WaPo requests some marketing information to read their links.
I must also warn you that these two articles may induce severe eye-rolling, so read at your own risk.
A Church Away from Church, on home altars:
“Organized religion . . . gives you the recipe for God, but it overlooks the kitchen and the tools, the onions and the garlic,” she said.
In addition to her pantheon of divine females, Lacerda’s altar includes candles, incense and a bowl of sand lined with dimes. The sand is from Hawaii and was consecrated by a Native American spiritual leader, she said. As for the dimes, she calls them “my 10-cent miracles” — coins that fate has dropped in her path at key moments since she immigrated to the United States as a teenager. One of them washed up on a beach at her feet while she was praying.
Sometimes she adds flowers, a rock or a feather to her altar.
“God can be a very personal aspect of who you are every moment,” said Lacerda, who lives near Ellicott City. “An altar is a response to that.”
By contrast, altars in churches are impersonal, she said: “The altar is for the priests. It’s not for you.”
Of the four people who were profiled with their home altars for this article, only one, a Buddhist born in Tibet (a real Buddhist, not a fake Hollywood Buddhist) is really working within a faith tradition. The other three were all fallen-away Catholics (though one had returned to Pentecostal Christianity), all doing some kind “do-it-yourself” spirituality (I mean, really, are home altars that common among Pentecostals?)
An Orthodox theologian got a couple of quotes, but no practicing Catholics (Eastern or Western) or Orthodox were profiled for this article. The article does suggest that some Mexican Catholics are recovering their tradition of home altars, but patronizingly treats that trend as an expression of ethnic pride, not as an expression of Christian belief. As is usual for the WaPo, Christians who practice Christian traditions out of actual belief in Christ are not worthy of mention. They just don’t seem to understand religion as anything other than a consumer choice or a political statement.
Now for number 2:
Partway Gay?
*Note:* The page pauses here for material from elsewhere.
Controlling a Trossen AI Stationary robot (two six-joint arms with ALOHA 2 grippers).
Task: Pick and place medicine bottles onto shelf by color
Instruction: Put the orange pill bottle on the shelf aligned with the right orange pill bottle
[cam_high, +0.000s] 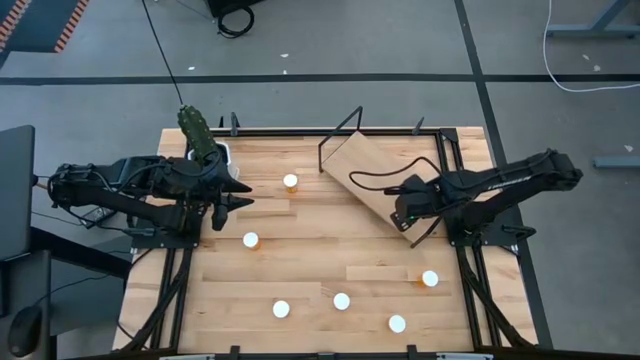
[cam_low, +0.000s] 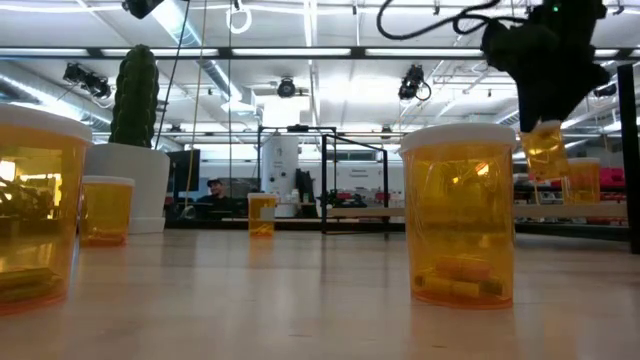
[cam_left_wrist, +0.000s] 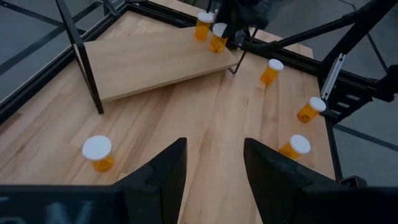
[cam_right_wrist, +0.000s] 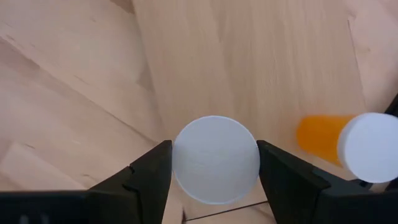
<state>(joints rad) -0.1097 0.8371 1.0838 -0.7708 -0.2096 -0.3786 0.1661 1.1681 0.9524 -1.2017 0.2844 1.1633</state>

For Some Teen Girls, Sexual Preference Is A Shifting Concept
Social scientists say that 5 percent to 7 percent of young people are gay or lesbian, and that teenagers are starting at younger ages to have same-sex sexual experiences: 13 for boys, 15 for girls.
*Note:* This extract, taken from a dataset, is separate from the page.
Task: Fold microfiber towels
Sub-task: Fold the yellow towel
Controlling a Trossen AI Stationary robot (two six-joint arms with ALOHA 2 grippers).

But those figures don’t begin to tell the full story about today’s girls because girls, more often than boys, experiment with their sexuality and resist being placed in any particular group.
Chanda Harris, a junior at High Road Upper School in Beltsville, is one of these girls. She’s standing outside Union Station on a cold Friday night, waiting for her girlfriend and holding three giant helium balloons in celebration of her friend’s birthday.
The girls around her from various high schools — Bladensburg in Maryland, Anacostia, Ballou, Cardozo and Coolidge in the District — converge to hear what she has to say.
She started going out with girls when she was 14, following a breakup with her boyfriend.
“At first I thought going out with a girl was nasty,” she says. “Then I went to a club and did a big flip-flop. I’ve been off and on with girls and guys since then.”
So are we daring to suggest that not all people who identify themselves as gay were “born that way?” Could it be that there is an element of choice in our sexual behavior? And that perhaps teenagers’ sexuality can be… influenced by what they see on the media, who they come in contact with, and what they are presented with as “normal”?
Meanwhile, this article on teen Sapphism ran with a huge photo on page 1 of the Style section. I suppose I will have to redact the newspaper before Hambet reads it, or else read it with him, when he gets old enough to care about anything but the funny papers. But I already know I will have to censor those too.
Many lesbians will tell you they’ve chosen their lifestyle. It’s one of the biggest contentions within the GLTG “community.”
Bottom Line: Evil wants EVERYONE effeminate. Patriarchy, indeed MALE-NESS, is its enemy.
She started going out with girls when she was 14, following a breakup with her boyfriend.
She cannot handle this type of relationship dynamics at this age. This is ridiculous.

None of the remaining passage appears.